The legislation, offered as an amendment to the $648.8 billion Defense Authorization bill, drew support from three Republicans: Sens. Chuck Hagel of Nebraska, Gordon H. Smith of Oregon and Olympia J. Snowe of Maine.

They had been joined in July by Republican Sen. Susan Collins of Maine in a 52-47 vote that fell short of the 60 needed to end a filibuster. Mrs. Collins, who voted against the bill yesterday, says she supported continued debate in July but never intended to vote for passage.

Mrs. Snowe called on Mr. Reid to seek a compromise with Republicans.

“I think it is absolutely important to make a [policy] change even if it isn’t the kind of change that we truly desire,” she said.

Republicans criticized Mr. Reid for staging repeated votes for a pullout knowing the measures would fail.

This week the Senate already rejected Democratic bills that would have limited troop-deployment schedules and that would have cut off funding for combat in Iraq.

“Instead of posturing for political gain, it’s time for the Senate’s leaders to sit down with those of us trying to find a consensus,” said Sen.
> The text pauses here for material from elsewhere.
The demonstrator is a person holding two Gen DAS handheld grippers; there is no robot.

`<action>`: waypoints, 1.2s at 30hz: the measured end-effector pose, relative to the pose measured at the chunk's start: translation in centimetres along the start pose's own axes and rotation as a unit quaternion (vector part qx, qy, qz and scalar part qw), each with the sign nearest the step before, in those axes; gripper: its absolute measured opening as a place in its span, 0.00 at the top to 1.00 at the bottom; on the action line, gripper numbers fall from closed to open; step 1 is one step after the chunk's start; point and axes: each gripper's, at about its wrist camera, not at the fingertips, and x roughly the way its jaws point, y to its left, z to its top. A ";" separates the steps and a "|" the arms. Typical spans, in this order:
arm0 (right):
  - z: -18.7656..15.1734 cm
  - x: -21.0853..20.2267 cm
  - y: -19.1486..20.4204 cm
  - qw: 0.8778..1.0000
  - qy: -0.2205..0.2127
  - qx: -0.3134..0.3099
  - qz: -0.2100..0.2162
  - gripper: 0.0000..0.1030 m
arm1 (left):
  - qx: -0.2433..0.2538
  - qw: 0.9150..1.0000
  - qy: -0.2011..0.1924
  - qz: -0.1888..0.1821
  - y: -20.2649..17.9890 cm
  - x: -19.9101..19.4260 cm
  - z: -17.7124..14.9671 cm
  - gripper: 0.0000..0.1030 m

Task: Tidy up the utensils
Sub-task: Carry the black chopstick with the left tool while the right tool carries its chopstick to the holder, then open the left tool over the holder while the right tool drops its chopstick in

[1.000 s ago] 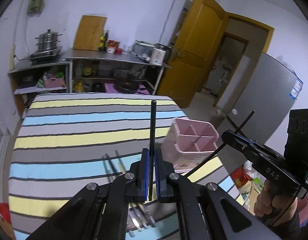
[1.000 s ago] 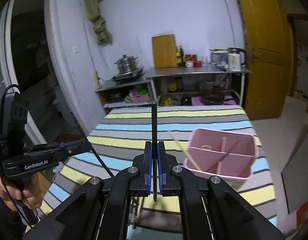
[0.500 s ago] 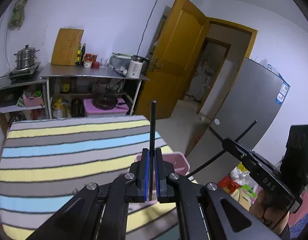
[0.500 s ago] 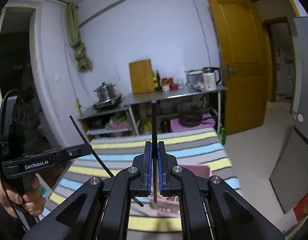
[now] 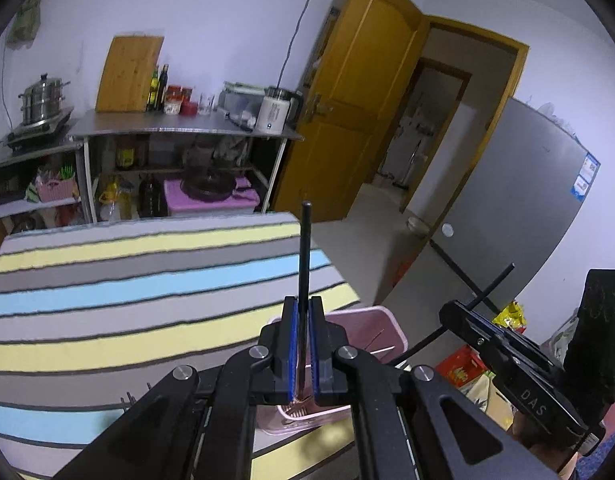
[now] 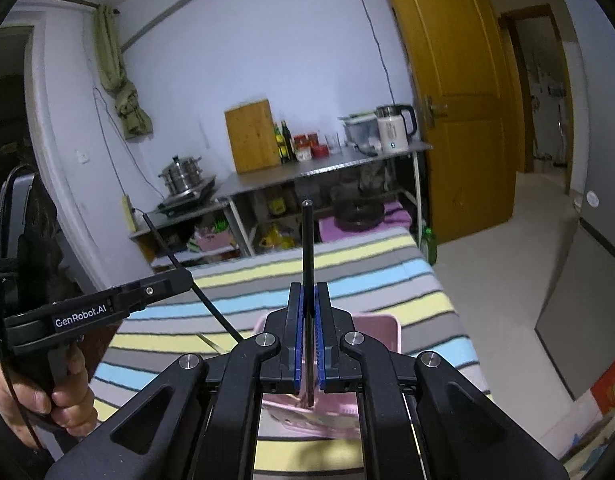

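The left gripper (image 5: 303,350) is clamped on a thin black chopstick (image 5: 305,264) standing upright between its blue pads. The right gripper (image 6: 307,340) pinches a second black chopstick (image 6: 307,248) likewise. Directly below both grippers sits the pink plastic divided utensil box (image 5: 377,322) on the striped desk (image 5: 127,280).
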 end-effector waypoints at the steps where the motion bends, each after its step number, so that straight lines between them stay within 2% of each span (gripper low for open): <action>1: -0.3 0.5 -0.2 1.000 0.007 0.003 0.001 0.95 | -0.001 1.000 0.005 0.000 0.2 0.6 -0.2 0.95; 6: -1.8 2.2 -0.8 0.999 0.033 0.011 0.003 0.95 | 0.003 1.000 0.025 0.012 0.8 2.4 -1.4 0.95; 14: -2.8 3.5 -1.2 0.998 0.057 0.017 0.004 0.93 | 0.000 1.000 0.019 0.022 1.4 2.2 -1.8 0.93; 16: -2.8 3.1 -1.2 0.998 0.052 0.017 0.002 0.85 | -0.002 1.000 0.011 0.023 1.6 1.5 -1.7 0.92; 21: -2.6 1.8 -1.1 0.999 0.037 0.014 -0.003 0.76 | -0.002 1.000 -0.013 0.022 1.9 -0.9 -1.6 0.90; 32: -3.0 -2.2 0.4 1.000 0.008 -0.015 -0.018 0.76 | 0.016 0.998 -0.053 0.036 1.5 -7.2 -4.4 0.90; 34: -3.2 -3.1 0.8 1.000 0.002 -0.021 -0.018 0.76 | 0.017 0.997 -0.057 0.039 1.5 -8.0 -5.1 0.88; 36: -3.3 -3.8 1.4 1.000 -0.001 -0.027 -0.015 0.76 | 0.015 0.997 -0.063 0.041 1.5 -9.0 -5.9 0.82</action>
Lamar Alexander, Tennessee Republican.

Mr. Alexander supports legislation that would implement the recommendations of the bipartisan Iraq Study Group, which include a gradual drawdown of U.S. forces from Iraq.

“Surely they are not suggesting that the Iraq war is not the most important issue facing the country,” said Reid spokesman Jim Manley.
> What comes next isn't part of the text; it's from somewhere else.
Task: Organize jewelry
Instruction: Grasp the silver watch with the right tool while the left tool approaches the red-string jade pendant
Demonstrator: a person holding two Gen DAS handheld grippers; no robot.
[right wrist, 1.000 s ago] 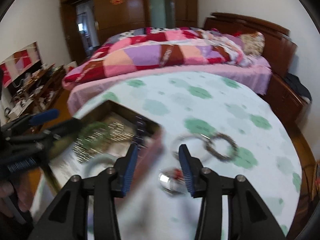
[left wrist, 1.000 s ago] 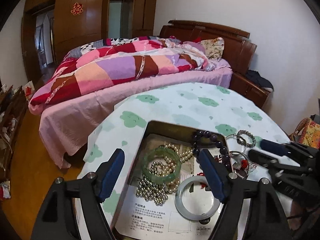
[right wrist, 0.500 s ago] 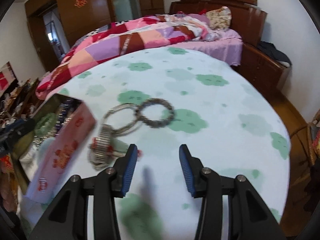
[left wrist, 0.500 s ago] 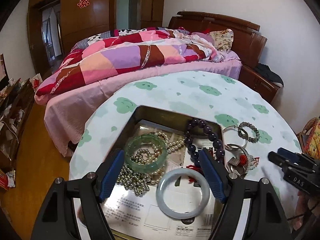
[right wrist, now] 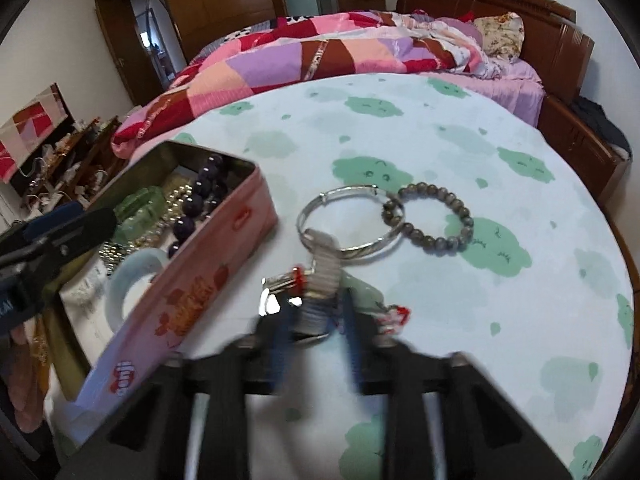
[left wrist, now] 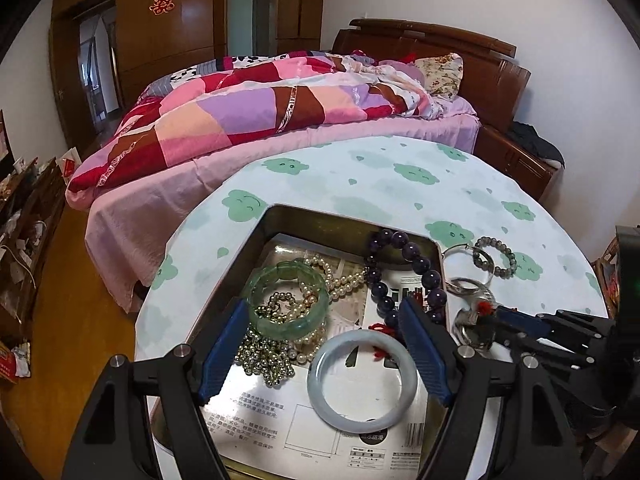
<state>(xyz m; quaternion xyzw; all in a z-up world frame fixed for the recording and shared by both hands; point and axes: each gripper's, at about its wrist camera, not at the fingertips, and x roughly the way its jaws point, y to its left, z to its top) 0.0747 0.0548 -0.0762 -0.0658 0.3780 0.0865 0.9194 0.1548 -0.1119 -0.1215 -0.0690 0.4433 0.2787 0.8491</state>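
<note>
The right gripper (right wrist: 316, 320) is seen blurred, its jaws narrowed around a silver stretch band with a red charm (right wrist: 320, 284) on the tablecloth (right wrist: 460, 140); whether the band is actually pinched cannot be told through the blur. For the step to be done well, the band should be caught across its ribbed side, clear of the thin silver bangle (right wrist: 348, 224) that it touches at its 12 o'clock, so that the bangle is not dragged along. A lift straight up before any carry towards the tin (right wrist: 208, 280), at the band's 9 o'clock, is judged safest, since the tin's wall stands close. A grey bead bracelet (right wrist: 436, 216) lies at the bangle's 3 o'clock, overlapping its rim. The left gripper (left wrist: 324, 352) is held wide open over the tin, with nothing between its jaws. Inside the tin are gathered a green bangle (left wrist: 288, 300), a pale jade ring (left wrist: 362, 380), pearl strands (left wrist: 340, 276), a heap of metal beads (left wrist: 266, 362) and a dark purple bead bracelet (left wrist: 404, 272) draped over the far rim.
</note>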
“The fact is, Senator Reid spent last week talking to many Republicans about ways to force a change in administration policy,” he said. “Unfortunately, in the end Republican senators decided they would rather protect the president than do what is right for the country and the troops, and that is bring them home as quickly as possible.”

Three Democrats opposed the bill, including presidential hopeful Sen. Christopher J. Dodd of Connecticut. Democratic Sens. Bill Nelson of Florida and Mark Pryor of Arkansas also voted against the bill.

The three other senators seeking the Democratic nomination for president — Joseph R. Biden Jr. of Delaware, Hillary Rodham Clinton of New York and Barack Obama of Illinois — voted for the amendment.